Have you ever regretted working out?
I didn’t think so.
Unless something went horribly wrong, exercise is always a great choice.
Even on those days when you don’t think you want to – but you just start moving – it feels so good, right?
This doesn’t mean that you have to push through exhaustion and do a 30 minute HIIT workout.
Even just a 10 minute low impact, low intensity session can give your energy a wake-up call and help you de-stress so you can have the patience to deal with re-rolling an entire double-sized toilet paper roll that your toddler so “helpfully” unrolled for you 😆
That’s what today’s workout is all about.

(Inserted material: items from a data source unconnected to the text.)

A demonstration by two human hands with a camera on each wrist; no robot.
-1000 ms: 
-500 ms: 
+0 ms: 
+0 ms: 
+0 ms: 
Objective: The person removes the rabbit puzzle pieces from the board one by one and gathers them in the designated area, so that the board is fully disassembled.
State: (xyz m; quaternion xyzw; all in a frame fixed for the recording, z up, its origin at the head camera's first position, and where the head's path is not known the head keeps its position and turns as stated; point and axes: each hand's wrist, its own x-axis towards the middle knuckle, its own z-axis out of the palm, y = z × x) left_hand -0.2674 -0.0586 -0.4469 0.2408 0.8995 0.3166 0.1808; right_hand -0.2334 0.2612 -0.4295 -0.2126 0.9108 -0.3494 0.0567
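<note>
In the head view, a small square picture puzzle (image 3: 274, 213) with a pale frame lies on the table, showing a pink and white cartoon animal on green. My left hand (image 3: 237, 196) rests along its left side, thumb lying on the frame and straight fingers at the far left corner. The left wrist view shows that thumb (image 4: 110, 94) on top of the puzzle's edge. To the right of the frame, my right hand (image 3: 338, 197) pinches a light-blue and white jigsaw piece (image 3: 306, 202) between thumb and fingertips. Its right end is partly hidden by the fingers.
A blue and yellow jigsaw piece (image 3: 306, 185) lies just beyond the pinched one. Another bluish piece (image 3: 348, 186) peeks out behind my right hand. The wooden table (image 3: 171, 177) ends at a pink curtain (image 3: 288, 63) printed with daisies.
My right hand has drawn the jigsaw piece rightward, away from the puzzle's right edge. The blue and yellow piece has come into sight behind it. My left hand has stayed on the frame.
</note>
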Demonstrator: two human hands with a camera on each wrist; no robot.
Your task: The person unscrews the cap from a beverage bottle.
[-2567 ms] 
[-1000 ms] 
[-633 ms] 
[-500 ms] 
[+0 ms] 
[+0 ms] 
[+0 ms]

It’s a booty-focused strength workout.
You only need one piece of equipment (a mini band – and that’s even optional; you can do the exercises without it if you like), some comfy clothes and 10 minutes.
We’re going to do 3 exercises, for 3 rounds.
You ready? Let’s do this.
Banded Squats
We’re going to begin with banded squats.
Start with your feet a bit wider than hip-distance apart, toes pointing out slightly.
Keep your booty untucked the entire time (avoid tucking it as you come back up).
Put your weight into the heel-ish part of your foot (aim for the space below your ankle bone).
And press out into the mini band – don’t let your knees collapse in – as you go down and come back up.
Banded Rainbow Kicks
Next we’ll move onto rainbow kicks.
Set yourself up on all 4’s – hands underneath shoulders, knees underneath hips.
Keep your hips level the entire time – don’t let them wobble too much or open up to the side as you lift your leg. You want both hips in line with one another so that if you had a line going through your hips they’d both be at the same height.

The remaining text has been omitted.